Segment Start: DATA SECTION

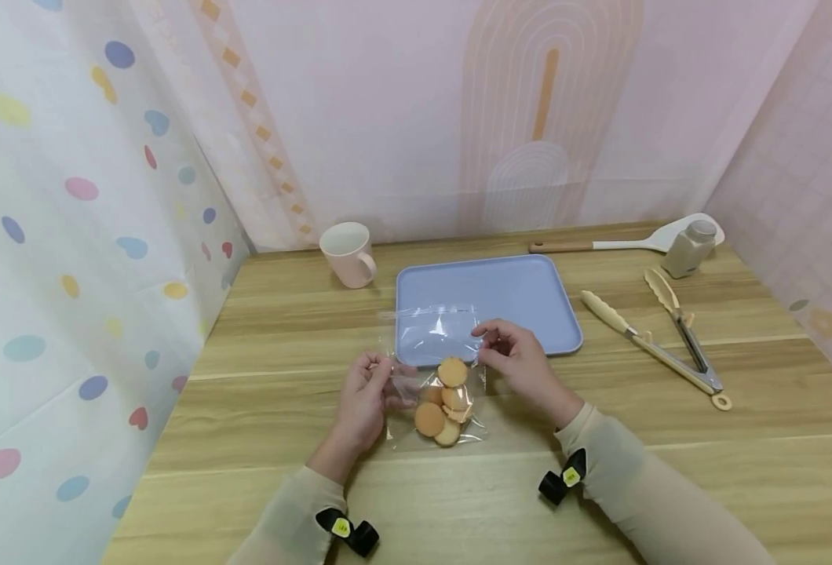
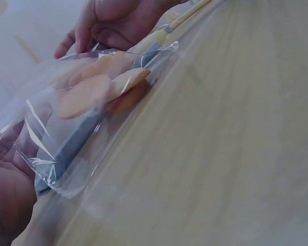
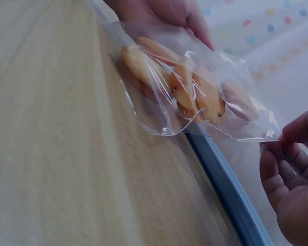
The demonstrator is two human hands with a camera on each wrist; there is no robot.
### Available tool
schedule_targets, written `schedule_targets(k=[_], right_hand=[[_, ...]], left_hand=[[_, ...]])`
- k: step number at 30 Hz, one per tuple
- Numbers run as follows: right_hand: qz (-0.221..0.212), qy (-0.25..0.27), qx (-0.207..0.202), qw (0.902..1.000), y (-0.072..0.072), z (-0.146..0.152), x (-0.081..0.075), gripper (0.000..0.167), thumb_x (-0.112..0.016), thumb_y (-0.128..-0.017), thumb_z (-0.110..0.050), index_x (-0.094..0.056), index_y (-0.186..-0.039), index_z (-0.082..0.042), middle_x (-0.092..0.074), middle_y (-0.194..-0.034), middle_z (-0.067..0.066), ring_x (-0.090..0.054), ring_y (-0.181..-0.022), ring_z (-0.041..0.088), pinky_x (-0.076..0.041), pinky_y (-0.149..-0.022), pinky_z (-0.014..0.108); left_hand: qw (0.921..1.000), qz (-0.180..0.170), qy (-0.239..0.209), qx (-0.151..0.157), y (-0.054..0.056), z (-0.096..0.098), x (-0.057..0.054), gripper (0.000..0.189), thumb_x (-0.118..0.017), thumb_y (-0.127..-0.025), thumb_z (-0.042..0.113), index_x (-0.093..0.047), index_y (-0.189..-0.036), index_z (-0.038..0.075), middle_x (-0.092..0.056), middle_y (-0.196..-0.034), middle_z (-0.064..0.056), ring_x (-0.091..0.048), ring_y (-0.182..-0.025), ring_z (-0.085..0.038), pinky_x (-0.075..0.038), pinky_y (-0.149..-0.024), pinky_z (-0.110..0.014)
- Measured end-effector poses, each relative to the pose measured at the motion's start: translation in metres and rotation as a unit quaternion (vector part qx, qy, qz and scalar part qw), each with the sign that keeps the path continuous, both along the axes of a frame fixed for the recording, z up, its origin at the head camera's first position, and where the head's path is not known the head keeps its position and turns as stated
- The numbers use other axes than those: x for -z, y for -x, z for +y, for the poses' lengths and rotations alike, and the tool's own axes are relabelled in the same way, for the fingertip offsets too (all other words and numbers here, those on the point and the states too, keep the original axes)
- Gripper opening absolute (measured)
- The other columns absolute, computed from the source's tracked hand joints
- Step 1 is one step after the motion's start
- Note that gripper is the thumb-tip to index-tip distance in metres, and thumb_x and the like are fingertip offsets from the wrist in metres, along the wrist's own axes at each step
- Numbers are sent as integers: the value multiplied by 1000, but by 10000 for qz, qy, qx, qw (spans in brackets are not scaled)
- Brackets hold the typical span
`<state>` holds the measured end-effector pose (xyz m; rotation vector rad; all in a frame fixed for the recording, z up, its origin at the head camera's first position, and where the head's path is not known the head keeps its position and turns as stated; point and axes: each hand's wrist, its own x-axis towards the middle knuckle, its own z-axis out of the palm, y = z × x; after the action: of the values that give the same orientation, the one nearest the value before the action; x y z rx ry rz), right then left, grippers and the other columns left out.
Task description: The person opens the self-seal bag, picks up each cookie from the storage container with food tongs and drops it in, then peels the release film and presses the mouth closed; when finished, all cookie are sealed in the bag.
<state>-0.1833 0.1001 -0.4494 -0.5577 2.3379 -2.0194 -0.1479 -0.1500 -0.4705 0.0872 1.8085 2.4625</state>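
Observation:
A clear plastic bag (image 1: pixel 399 433) holds several round golden cookies (image 1: pixel 429 420), piled in its lower part. Its upper part overlaps the near edge of the blue tray (image 1: pixel 522 298) in the head view. My left hand (image 1: pixel 366 392) grips the bag's left side, its fingers partly seen through the film. On the opposite side, my right hand (image 1: pixel 524 367) pinches the bag's edge between thumb and fingers, plainest in the right wrist view, where the cookies (image 3: pixel 197 92) hang tilted inside the film. The left wrist view shows the bag (image 2: pixel 66 179) raised off the wooden table.
A pink mug (image 1: pixel 348 255) stands left of the tray. To the right lie tongs (image 1: pixel 670 357) with spread arms. Behind them are a white spatula (image 1: pixel 628 245) with a wooden handle and a small glass jar (image 1: pixel 689 249). Patterned curtains (image 1: pixel 359 102) border the wooden table (image 1: pixel 260 439).

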Motion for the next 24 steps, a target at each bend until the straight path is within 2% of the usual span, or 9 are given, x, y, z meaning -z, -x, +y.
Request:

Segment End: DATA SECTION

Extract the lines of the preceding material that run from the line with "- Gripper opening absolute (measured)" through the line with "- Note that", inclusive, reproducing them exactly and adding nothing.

- Gripper opening absolute (measured)
- The other columns absolute, computed from the source's tracked hand joints
- Step 1 is one step after the motion's start
- Note that gripper is the thumb-tip to index-tip distance in metres, and thumb_x and the like are fingertip offsets from the wrist in metres, along the wrist's own axes at each step

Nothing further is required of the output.